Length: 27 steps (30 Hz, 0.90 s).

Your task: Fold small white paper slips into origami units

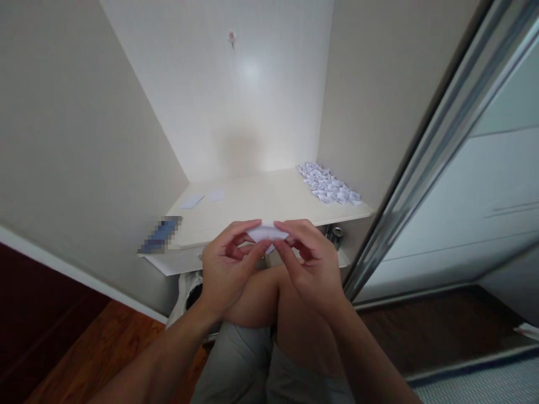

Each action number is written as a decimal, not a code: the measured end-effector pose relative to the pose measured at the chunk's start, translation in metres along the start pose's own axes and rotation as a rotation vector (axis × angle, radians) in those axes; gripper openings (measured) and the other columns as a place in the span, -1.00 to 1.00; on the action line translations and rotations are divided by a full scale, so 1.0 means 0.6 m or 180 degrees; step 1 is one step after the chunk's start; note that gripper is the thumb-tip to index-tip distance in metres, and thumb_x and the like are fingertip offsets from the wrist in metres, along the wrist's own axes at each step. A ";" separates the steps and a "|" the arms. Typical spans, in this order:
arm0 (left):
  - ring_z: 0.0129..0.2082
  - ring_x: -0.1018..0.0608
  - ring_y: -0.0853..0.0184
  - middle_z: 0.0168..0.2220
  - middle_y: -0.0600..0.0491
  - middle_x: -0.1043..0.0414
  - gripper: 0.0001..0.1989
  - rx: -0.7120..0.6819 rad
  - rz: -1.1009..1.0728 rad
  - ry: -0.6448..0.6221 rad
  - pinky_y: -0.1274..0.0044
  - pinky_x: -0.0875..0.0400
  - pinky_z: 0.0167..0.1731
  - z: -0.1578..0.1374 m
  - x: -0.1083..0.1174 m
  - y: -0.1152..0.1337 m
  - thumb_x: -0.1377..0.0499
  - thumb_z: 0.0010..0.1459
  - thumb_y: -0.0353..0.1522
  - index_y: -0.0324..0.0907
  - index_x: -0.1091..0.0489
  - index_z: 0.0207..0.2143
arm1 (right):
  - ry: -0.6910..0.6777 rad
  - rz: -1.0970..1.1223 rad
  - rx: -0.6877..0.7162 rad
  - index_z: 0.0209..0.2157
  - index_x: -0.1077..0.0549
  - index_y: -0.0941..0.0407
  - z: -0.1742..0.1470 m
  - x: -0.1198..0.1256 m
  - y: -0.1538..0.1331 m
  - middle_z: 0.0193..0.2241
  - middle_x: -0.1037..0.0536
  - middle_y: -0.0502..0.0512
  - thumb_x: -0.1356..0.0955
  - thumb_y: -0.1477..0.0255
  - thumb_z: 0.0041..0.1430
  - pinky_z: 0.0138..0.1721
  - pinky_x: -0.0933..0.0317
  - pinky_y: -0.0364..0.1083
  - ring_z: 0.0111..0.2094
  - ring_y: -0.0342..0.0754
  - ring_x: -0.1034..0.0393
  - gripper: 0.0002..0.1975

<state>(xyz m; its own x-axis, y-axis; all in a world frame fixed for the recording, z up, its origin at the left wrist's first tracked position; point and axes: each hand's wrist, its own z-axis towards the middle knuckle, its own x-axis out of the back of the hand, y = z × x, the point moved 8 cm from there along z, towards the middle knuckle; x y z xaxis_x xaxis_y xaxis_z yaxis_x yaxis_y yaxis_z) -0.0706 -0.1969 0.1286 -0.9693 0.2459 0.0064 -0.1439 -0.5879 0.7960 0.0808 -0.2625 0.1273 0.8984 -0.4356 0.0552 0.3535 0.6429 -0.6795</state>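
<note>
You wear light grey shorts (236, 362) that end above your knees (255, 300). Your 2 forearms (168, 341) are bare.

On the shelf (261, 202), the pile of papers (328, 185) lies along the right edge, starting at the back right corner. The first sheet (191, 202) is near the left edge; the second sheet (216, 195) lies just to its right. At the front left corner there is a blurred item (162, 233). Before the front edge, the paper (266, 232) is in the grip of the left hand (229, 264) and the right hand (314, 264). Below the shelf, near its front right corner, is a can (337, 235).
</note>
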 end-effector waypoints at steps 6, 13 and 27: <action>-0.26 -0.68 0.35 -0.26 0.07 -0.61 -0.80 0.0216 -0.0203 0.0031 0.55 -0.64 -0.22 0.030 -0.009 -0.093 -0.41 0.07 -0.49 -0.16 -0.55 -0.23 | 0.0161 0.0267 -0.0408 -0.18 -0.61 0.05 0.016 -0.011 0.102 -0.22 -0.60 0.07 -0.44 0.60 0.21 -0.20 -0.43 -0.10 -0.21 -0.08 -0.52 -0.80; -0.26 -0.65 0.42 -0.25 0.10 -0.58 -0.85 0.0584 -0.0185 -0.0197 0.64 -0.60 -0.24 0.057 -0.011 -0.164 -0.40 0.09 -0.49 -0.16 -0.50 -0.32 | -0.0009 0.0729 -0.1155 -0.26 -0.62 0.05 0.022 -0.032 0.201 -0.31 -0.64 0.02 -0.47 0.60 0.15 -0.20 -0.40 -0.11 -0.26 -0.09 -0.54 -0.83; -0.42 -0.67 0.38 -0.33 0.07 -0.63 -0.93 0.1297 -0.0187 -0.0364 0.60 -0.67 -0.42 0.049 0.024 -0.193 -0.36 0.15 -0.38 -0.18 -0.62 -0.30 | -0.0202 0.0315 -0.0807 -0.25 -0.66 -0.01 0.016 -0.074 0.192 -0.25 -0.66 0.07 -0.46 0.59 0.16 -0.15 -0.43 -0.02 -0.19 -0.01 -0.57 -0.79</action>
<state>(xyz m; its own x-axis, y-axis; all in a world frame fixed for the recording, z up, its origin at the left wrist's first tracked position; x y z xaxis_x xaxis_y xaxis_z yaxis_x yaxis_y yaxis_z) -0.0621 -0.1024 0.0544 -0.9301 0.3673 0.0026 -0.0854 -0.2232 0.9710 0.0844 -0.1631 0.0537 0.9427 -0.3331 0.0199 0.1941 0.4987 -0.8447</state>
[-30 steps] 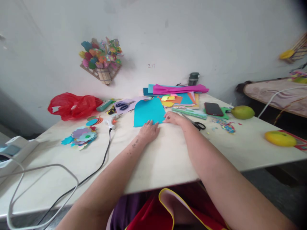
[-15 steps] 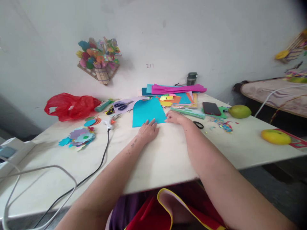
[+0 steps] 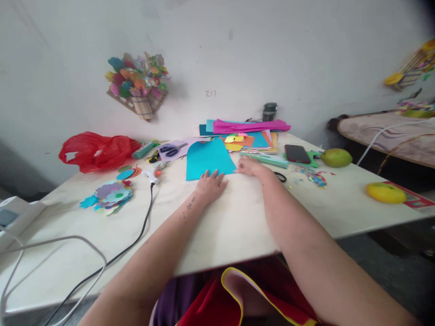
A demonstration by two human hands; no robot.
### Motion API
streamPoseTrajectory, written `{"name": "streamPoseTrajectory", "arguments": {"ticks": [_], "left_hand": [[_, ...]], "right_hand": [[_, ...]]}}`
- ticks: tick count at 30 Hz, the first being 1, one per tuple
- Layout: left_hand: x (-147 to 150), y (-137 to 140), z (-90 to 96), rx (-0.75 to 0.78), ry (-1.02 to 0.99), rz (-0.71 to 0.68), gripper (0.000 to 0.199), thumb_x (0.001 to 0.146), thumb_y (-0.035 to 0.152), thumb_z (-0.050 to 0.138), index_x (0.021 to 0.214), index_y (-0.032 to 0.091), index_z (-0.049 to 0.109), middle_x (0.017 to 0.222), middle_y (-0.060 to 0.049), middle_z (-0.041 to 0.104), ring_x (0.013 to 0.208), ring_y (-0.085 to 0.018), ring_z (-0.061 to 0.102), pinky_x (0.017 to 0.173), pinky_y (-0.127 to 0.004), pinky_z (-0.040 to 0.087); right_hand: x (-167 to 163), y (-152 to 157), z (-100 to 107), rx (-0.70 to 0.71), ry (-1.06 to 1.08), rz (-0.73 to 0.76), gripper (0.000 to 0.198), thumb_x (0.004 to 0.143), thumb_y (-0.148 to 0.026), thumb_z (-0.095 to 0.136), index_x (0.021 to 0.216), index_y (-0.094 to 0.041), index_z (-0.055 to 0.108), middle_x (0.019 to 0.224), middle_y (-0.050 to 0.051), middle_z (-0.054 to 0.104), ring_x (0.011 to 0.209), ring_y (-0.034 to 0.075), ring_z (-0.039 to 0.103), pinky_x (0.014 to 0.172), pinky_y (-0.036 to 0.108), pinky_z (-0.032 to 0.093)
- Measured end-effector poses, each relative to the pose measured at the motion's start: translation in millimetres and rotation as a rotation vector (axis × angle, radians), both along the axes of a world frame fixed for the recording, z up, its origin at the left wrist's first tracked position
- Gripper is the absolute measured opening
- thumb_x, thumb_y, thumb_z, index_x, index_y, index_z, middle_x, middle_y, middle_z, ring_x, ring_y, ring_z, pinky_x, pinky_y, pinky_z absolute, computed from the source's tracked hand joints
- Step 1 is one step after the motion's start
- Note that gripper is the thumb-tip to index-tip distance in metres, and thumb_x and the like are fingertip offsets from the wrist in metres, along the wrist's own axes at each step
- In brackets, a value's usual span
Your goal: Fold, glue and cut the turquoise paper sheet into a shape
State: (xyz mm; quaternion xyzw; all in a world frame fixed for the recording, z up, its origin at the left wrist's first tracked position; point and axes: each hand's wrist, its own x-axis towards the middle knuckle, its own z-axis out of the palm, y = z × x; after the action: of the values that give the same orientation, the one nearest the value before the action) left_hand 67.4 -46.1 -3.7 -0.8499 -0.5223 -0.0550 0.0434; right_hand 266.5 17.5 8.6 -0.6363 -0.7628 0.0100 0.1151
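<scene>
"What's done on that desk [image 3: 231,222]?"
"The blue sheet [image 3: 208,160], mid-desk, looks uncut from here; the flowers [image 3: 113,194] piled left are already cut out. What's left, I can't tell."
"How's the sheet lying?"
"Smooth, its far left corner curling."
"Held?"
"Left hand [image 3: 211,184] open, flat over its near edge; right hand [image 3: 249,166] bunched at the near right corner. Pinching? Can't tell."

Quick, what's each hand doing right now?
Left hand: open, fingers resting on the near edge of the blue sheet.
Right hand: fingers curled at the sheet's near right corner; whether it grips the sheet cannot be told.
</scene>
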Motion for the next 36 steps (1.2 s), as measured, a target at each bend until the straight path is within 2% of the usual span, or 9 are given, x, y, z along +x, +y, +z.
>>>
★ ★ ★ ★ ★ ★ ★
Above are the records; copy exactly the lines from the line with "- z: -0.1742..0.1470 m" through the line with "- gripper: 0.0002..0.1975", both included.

Response to the exercise —
  - z: -0.1742..0.1470 m
  - x: -0.1198..0.1256 m
  - y: -0.1538..0.1331 m
  - middle_z: 0.0193..0.2241
  - middle_x: -0.1037..0.0536
  - middle_y: -0.0502..0.0512
  - thumb_x: -0.1356..0.0955
  - thumb_y: -0.1477..0.0255
  - thumb_z: 0.0041..0.1430
  - pinky_z: 0.0138..0.1721
  - pinky_x: -0.0933..0.0317
  - pinky_y: -0.0364..0.1083
  - ring_z: 0.0111..0.2094
  - ring_y: -0.0342..0.0754
  - ring_x: -0.1034..0.0393
  - gripper: 0.0002..0.1975

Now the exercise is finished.